Hikâyenin kalbinde Ece Erken var.

Yıllar önce kaybettiği eşinin yasını, sessizce ama gözümüzün önünde tuttu.

Şimdi ise biri elini tutmuş, yürümeye başlamış.

Ne yapıyoruz?

Yine o meşhur "Çabuk unuttu!" cümlesiyle sahneye çıkıyoruz.

Sanki kalbin açılış saatini biz belirliyoruz.

Sanki mutluluk izni almak zorunda.

Sanki onun gülüşü bize vergiye tabi.

Ama ne güzel demiş Ece:

"Üç yıl oldu. Mutluyum. Bırakın mutlu olayım."

Tam burada bir alkış efekti gelsin istiyorum.

Bir kadın kendi zamanlamasını belirlediği için linçlenmez, kutlanır.

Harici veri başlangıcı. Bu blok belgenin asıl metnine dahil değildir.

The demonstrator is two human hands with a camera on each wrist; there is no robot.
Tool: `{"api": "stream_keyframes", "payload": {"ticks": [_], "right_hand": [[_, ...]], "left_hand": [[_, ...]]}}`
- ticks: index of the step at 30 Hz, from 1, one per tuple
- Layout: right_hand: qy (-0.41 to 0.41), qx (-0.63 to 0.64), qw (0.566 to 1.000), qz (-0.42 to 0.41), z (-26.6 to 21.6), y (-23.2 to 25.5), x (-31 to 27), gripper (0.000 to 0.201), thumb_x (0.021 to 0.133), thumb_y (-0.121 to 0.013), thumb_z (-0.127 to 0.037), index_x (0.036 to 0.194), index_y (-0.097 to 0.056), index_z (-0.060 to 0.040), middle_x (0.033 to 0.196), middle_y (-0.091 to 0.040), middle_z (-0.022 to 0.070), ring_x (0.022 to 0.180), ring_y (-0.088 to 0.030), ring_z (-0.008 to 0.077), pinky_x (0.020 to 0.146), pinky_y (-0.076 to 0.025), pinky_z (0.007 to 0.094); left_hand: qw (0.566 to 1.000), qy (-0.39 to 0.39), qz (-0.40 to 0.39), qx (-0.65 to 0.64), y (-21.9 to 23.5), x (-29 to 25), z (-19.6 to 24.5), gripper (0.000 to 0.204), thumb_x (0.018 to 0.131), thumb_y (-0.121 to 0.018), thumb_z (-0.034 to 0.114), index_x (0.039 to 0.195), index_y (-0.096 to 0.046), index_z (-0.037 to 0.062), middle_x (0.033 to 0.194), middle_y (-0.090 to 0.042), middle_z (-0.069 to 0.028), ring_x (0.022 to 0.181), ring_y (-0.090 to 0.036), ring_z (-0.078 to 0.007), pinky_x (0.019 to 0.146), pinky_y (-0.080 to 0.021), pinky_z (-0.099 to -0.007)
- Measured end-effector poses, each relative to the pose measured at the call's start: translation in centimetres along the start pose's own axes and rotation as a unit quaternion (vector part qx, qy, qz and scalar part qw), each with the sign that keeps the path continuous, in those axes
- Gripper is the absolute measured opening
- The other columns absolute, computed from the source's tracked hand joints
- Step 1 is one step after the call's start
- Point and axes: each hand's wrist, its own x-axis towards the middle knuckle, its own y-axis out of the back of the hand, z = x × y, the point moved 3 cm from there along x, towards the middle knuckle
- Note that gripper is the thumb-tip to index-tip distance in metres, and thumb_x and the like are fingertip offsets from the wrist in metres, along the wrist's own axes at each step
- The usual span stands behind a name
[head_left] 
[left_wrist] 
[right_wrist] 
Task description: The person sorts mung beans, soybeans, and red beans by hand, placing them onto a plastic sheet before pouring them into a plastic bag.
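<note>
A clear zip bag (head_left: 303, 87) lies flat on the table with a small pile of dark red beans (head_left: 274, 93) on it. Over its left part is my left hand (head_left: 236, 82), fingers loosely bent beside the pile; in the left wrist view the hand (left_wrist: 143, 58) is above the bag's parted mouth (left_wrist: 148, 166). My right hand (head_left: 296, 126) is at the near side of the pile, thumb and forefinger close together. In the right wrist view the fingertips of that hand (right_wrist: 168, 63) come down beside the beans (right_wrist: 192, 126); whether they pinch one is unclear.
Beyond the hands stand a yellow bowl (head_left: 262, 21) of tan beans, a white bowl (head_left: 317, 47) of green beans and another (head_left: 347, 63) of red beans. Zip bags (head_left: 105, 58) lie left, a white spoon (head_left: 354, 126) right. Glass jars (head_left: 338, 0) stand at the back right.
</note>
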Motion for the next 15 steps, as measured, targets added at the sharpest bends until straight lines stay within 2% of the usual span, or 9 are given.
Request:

Mutluluğun sırası, kiminle olduğu, hangi şehirde el ele tutuşulduğu bunlar magazin malzemesi olabilir ama mutluluğun kendisi, kimsenin malı değildir.

Peki gelelim Sinan Akçıl'a…

Türk popunun kalbi kırık notası.

Her ilişki bir şarkı, her ayrılık bir klip, her barışma bir featuring.

Ama bu defa soundtrack daha farklı olabilir.

Belki "Aşkın Zamanı Yok" diye bir remix geliyor yakında, kim bilir?

Kimileri "reklam kokuyor" diyor, kimileri "geçici"…

Oysa ben ne aşkın süresine karışırım, ne de kokusuna.

İster lavanta gibi sürer, ister üç günde uçar.

Ama el ele yürüyebilen iki insan gördüysem, bir saniye susar, izlerim.

Çünkü hayat bu kadar zor, bu kadar kısa, bu kadar hızlıyken…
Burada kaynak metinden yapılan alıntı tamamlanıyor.